Li Hong-Dong, Omenn Gilbert S, Guan Yuanfang
Brief Bioinform. 2016 Nov;17(6):1024-1031. doi: 10.1093/bib/bbv109. Epub 2016 Jan 6.
The products of multi-exon genes are a mixture of alternatively spliced isoforms, from which the translated proteins can have similar, different or even opposing functions. It is therefore essential to differentiate and annotate functions for individual isoforms. Computational approaches provide an efficient complement to expensive and time-consuming experimental studies. The input data of these methods range from DNA sequence, to RNA selection pressure, to expressed sequence tags, to full-length complementary DNA, to exon array, to RNA-seq expression, to proteomic data. Notably, RNA-seq technology generates quantitative profiling of transcript expression at the genome scale, with an unprecedented amount of expression data available for developing isoform function prediction methods. Integrative analysis of these data at different molecular levels enables a proteogenomic approach to systematically interrogate isoform functions. Here, we briefly review the state-of-the-art methods according to their input data sources, discuss their advantages and limitations and point out potential ways to improve prediction accuracies.

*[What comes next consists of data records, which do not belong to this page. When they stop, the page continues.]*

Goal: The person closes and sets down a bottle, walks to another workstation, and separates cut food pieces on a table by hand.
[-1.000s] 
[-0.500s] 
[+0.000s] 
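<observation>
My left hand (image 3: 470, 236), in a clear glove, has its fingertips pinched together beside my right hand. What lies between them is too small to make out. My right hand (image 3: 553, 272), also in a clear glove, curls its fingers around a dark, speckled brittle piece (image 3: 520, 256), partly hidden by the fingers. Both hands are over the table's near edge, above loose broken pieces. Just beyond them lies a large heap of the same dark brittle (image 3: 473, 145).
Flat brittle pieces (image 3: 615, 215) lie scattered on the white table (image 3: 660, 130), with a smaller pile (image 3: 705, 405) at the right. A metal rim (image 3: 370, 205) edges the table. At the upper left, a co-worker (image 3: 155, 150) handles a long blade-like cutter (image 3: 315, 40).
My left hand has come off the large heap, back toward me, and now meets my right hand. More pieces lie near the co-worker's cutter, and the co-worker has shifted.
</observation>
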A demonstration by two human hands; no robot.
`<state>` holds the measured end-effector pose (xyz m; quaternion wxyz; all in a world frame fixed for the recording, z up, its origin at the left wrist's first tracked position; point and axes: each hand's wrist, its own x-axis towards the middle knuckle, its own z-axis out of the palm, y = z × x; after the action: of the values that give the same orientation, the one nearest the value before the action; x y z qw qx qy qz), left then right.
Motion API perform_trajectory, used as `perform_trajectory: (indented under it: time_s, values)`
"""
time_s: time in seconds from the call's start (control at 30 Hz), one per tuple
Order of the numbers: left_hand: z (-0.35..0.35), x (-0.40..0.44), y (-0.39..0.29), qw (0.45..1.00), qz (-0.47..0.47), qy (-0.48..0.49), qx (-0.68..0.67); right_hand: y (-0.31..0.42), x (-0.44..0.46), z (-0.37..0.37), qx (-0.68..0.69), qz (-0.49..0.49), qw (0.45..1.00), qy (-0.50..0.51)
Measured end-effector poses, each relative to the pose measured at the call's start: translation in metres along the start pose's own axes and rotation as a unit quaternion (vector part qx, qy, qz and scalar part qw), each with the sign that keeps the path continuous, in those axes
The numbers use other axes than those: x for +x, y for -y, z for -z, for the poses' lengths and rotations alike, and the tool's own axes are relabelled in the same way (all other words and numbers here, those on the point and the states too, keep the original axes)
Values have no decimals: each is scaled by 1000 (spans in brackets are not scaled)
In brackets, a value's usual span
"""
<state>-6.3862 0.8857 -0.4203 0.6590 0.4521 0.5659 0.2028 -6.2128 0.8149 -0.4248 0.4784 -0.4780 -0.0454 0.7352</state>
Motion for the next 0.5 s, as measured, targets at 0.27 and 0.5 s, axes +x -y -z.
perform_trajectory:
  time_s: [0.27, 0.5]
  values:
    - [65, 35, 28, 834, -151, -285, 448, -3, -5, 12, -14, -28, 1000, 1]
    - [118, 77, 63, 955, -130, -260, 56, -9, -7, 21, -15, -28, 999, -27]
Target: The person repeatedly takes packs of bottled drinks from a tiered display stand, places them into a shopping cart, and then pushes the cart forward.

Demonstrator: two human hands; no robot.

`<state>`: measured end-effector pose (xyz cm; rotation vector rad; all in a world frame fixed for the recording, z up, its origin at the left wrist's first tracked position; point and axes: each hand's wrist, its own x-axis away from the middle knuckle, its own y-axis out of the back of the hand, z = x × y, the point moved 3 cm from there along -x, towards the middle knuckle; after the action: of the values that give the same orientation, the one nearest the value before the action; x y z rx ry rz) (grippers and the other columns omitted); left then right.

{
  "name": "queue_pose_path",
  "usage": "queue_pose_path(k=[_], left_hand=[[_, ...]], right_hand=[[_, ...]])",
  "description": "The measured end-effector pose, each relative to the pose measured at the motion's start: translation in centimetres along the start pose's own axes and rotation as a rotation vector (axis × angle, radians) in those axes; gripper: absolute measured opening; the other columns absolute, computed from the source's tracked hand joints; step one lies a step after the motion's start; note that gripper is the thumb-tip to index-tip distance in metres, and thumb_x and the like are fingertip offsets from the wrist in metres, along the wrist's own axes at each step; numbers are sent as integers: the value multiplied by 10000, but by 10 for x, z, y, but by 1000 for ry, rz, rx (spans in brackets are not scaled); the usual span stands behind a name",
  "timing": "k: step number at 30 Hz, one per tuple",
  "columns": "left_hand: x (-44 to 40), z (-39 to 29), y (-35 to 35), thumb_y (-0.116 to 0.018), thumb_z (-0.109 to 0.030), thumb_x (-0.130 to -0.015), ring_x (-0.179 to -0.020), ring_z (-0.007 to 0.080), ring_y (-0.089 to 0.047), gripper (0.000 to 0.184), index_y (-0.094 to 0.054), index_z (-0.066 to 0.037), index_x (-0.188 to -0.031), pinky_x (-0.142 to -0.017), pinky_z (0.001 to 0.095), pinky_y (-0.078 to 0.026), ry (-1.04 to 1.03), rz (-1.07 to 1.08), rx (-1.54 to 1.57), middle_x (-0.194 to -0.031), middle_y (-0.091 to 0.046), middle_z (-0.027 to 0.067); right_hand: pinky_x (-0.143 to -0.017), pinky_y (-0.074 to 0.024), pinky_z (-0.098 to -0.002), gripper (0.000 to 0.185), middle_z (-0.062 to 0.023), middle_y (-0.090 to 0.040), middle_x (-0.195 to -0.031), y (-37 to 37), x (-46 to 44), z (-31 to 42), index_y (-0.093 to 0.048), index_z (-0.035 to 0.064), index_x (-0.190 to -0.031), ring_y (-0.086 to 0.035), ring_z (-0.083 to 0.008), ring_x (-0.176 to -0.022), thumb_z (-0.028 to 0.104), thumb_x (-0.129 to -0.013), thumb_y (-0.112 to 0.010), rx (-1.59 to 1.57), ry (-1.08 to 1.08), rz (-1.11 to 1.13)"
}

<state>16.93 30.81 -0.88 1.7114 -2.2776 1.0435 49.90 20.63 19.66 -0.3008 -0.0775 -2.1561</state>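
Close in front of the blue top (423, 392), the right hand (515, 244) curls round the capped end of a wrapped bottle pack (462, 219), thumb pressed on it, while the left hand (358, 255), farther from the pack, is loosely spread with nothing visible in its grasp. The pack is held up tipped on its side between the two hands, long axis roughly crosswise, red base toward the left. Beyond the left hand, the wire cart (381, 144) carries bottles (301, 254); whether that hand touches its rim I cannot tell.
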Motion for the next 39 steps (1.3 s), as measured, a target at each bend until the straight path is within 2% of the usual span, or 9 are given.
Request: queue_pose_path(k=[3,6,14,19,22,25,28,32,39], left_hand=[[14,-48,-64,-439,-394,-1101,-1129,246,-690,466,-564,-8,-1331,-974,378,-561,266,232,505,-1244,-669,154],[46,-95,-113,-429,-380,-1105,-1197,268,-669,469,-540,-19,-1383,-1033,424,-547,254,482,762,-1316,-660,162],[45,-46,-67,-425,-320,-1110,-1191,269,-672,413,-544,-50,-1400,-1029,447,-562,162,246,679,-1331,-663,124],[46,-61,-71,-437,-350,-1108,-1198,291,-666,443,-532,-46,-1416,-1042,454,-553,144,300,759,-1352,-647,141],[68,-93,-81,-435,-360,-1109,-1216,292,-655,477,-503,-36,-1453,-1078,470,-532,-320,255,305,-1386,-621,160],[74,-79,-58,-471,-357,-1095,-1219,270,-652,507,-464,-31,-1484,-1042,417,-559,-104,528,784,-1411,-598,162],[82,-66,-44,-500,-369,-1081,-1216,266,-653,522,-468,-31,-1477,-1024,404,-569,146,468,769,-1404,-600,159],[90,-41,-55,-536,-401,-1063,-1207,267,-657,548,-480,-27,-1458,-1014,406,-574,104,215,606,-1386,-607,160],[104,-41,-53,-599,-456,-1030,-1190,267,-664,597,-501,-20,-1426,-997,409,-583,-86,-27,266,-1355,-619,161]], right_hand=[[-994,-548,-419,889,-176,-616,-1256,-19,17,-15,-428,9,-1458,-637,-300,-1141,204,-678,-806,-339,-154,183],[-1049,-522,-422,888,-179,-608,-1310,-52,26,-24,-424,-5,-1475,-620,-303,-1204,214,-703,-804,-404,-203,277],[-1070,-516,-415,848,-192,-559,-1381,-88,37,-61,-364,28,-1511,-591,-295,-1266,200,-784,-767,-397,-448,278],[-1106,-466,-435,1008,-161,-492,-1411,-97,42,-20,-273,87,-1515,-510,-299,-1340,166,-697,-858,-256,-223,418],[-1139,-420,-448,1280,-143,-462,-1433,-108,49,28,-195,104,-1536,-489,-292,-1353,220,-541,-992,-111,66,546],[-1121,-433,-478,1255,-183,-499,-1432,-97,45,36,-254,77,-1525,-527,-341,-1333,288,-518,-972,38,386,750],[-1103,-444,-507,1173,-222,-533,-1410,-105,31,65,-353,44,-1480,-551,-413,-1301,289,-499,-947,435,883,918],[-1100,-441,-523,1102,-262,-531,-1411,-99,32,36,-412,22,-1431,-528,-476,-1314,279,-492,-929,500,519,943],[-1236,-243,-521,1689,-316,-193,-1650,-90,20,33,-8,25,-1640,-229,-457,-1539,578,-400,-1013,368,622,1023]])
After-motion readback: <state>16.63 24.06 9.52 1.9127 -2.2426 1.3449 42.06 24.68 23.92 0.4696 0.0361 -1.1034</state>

多外显子基因的产物是可变剪接异构体的混合物,由此翻译出的蛋白质可能具有相似、不同甚至相反的功能。因此,区分并注释各个异构体的功能至关重要。计算方法为昂贵且耗时的实验研究提供了有效的补充。这些方法的输入数据范围从DNA序列、RNA选择压力、表达序列标签、全长互补DNA、外显子阵列、RNA-seq表达,到蛋白质组学数据。值得注意的是,RNA-seq技术能在基因组规模上生成转录本表达的定量分析,为开发异构体功能预测方法提供了前所未有的大量表达数据。在不同分子水平对这些数据进行综合分析,能够采用蛋白质基因组学方法系统地探究异构体功能。在此,我们根据其输入数据源简要回顾最先进的方法,讨论其优点和局限性,并指出提高预测准确性的潜在方法。